How is spondyloarthritis diagnosed?

The symptoms of PsA and AS are similar to other inflammatory arthritis diseases, so it can take a long time to get an accurate diagnosis. Sometimes, diagnosis does not occur until the joints have fused or become damaged.

To accurately diagnose your symptoms, your doctor will ask you questions about your family's medical history and any history of autoimmune diseases. It is very helpful to recall when you first started experiencing symptoms, whether there is anything you have done to make the symptoms feel better (or worse), and whether you have noticed any pattern in how symptoms are experienced.

No single test can confirm a diagnosis of PsA or AS, so your doctor will do a thorough physical exam as well as conduct some blood tests to rule out gout and other forms of arthritis. These include:

  • X-rays can show spine and joint changes indicative of PsA or AS.
  • Magnetic resonance images (MRI) will show active inflammation in the spine or joints. MRIs are more expensive than x-rays and only likely to be used if other test results are inconclusive.
  • Blood tests can help rule out other inflammatory conditions, such as rheumatoid arthritis. Your blood may also be tested for the HLA-B27 gene. Receiving a positive test result for this gene does not mean you have the disease, but it is a useful piece of information for your rheumatologist to have in diagnosing your illness.
  • Joint fluid test can help rule out gout.
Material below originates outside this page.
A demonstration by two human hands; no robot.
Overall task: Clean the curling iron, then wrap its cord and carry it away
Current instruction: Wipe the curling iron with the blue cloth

How is spondyloarthritis treated?

There is no cure for PsA or AS. The goal is to relieve symptoms, restore and preserve physical functions, and maintain a high quality of life. As with most diseases, treatment is most effective if started at the onset of symptoms, before AS or PsA causes irreversible damage to your joints.

Treatment involves a combination of physical therapy, medications, and lifestyle modifications. Occasionally, surgery may be needed if the joints are severely damaged. Be sure to contact your physician if your symptoms change, you have a negative reaction to your medication, or another physician prescribes a drug that could interact with the treatment prescribed by your rheumatologist.

Complications of spondyloarthritis

  • 30-50% of people with AS have eye inflammation. If you experience rapid-onset eye pain, redness, sensitivity to light, and blurred vision, you should seek medical care immediately.
  • During the early stages of AS, some people develop osteoporosis, which increases risk of spine fracture or injury to the spinal cord.
  • In severe AS, the spine may become fused, causing limited flexibility and increased risk of having spine fracture and even injury to the spinal cord.
  • People who experience fusion in their rib cage may experience limited lung capacity and function.